* **ABOUT THIS TASK**
All lines in the data bearing the string "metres" should be identified and copied.

* **GIVEN MATERIAL**
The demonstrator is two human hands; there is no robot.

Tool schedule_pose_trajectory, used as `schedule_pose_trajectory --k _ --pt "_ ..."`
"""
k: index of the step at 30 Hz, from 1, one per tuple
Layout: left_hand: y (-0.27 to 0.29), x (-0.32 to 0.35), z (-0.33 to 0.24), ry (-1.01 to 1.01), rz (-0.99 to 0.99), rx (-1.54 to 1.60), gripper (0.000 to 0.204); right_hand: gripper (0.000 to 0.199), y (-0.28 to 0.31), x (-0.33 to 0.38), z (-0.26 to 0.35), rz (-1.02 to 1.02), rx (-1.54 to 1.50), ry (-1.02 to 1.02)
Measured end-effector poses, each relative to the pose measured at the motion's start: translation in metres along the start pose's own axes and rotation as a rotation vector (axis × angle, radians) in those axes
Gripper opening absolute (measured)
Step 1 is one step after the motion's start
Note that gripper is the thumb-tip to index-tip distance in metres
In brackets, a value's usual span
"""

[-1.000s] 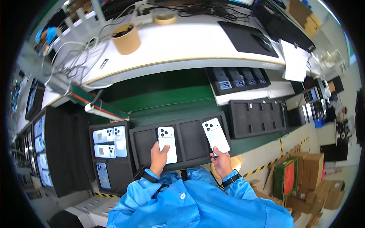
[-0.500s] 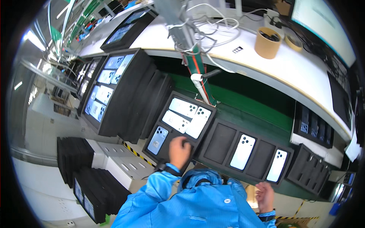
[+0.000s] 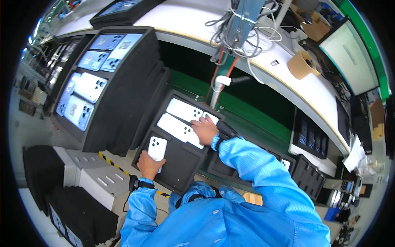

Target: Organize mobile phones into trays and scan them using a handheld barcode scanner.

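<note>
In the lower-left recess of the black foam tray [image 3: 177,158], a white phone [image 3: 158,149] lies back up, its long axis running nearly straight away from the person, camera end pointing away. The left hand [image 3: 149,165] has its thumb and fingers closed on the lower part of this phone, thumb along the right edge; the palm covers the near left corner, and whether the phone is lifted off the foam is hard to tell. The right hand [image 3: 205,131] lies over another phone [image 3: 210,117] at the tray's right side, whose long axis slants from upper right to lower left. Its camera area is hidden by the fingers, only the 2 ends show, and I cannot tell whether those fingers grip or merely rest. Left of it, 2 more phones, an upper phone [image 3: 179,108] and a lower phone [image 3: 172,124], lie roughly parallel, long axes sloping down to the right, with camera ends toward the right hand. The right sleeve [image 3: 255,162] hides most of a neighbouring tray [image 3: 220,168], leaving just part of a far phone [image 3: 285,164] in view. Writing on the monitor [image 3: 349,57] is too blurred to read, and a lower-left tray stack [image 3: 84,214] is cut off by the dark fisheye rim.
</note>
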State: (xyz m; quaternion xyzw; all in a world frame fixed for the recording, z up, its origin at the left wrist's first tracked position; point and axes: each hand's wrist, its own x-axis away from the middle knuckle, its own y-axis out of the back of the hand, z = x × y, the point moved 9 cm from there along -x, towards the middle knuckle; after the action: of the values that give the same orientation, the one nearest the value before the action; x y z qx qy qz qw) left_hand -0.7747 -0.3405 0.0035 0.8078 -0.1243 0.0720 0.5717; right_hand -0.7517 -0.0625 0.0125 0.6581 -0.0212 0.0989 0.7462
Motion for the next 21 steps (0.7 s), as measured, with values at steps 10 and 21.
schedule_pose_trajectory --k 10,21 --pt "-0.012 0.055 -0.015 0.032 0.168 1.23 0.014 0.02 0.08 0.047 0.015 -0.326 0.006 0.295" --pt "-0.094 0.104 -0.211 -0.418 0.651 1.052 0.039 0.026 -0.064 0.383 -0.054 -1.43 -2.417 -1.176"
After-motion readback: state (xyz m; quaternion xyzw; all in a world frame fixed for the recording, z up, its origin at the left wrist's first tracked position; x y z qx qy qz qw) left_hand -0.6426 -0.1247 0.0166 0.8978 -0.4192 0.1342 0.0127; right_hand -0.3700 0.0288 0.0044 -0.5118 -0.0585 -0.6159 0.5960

* **REPLY**
Measured end-effector poses, each relative to the pose measured at the motion's start: translation in metres along the start pose's own axes and rotation as a rotation vector (axis × angle, radians) in those axes
Note that gripper is the thumb-tip to index-tip distance in metres

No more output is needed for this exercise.